■ DATA ■
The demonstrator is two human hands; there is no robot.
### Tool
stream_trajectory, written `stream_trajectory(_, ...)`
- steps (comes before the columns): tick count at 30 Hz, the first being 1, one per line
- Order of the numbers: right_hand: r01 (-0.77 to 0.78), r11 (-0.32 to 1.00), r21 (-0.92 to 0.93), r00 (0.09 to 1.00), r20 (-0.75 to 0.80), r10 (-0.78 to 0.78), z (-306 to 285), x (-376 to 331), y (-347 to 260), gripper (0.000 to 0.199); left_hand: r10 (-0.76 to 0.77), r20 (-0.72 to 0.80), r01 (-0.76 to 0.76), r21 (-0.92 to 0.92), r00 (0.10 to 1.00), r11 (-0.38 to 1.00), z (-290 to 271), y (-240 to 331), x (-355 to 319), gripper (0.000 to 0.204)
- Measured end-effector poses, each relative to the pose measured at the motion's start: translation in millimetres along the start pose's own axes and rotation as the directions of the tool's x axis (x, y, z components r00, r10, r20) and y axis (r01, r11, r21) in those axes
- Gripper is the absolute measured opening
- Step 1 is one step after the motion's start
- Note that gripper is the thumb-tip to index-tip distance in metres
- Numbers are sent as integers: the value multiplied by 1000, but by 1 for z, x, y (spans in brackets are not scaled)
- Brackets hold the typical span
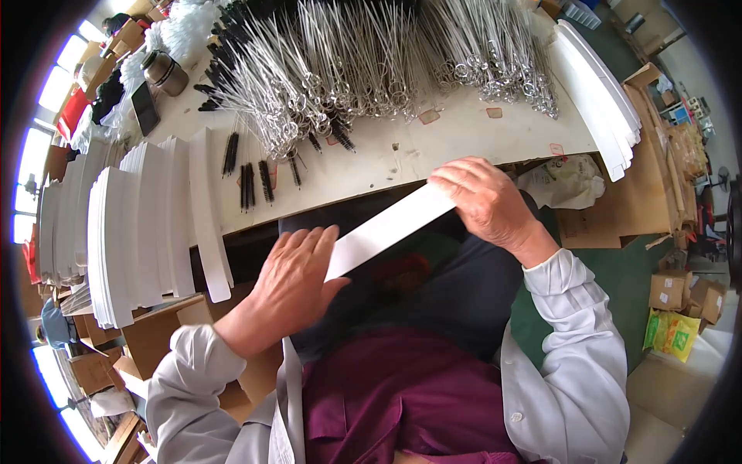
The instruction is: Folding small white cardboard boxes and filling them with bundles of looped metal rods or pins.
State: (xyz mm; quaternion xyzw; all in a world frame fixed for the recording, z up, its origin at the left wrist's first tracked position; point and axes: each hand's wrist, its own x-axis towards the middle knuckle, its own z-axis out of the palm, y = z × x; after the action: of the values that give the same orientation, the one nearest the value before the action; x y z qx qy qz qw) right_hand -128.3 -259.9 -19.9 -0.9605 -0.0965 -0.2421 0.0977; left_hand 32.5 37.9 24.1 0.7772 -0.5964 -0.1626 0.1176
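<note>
A long white card strip slants across above my lap, its right end higher up than its left. My right hand grips the far right end, fingers folded over it. At the lower left end my left hand closes round the strip, with the thumb standing a little away below; the hand hides that end. Just beyond the strip, on the white table, lie a few small black-bristled brushes with wire handles.
A big heap of wire-handled brushes with looped ends covers the table's far side. White strips stand in stacks at left, and more lie at right. A metal flask and a phone sit far left. Cardboard boxes flank the table.
</note>
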Motion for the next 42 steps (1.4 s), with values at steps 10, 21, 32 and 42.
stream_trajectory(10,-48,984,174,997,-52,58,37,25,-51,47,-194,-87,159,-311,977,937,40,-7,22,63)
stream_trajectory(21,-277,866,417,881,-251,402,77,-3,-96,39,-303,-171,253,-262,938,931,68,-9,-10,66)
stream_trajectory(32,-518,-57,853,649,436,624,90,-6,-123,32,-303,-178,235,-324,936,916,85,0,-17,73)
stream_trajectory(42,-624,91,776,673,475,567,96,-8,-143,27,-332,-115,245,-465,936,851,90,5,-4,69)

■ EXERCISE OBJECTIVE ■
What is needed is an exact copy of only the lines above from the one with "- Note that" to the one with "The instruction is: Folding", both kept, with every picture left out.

■ COMPLETED EXERCISE ■
- Note that gripper is the thumb-tip to index-tip distance in metres
- Numbers are sent as integers: the value multiplied by 1000, but by 1 for z, x, y (spans in brackets are not scaled)
- Brackets hold the typical span
The instruction is: Folding small white cardboard boxes and filling them with bundles of looped metal rods or pins.

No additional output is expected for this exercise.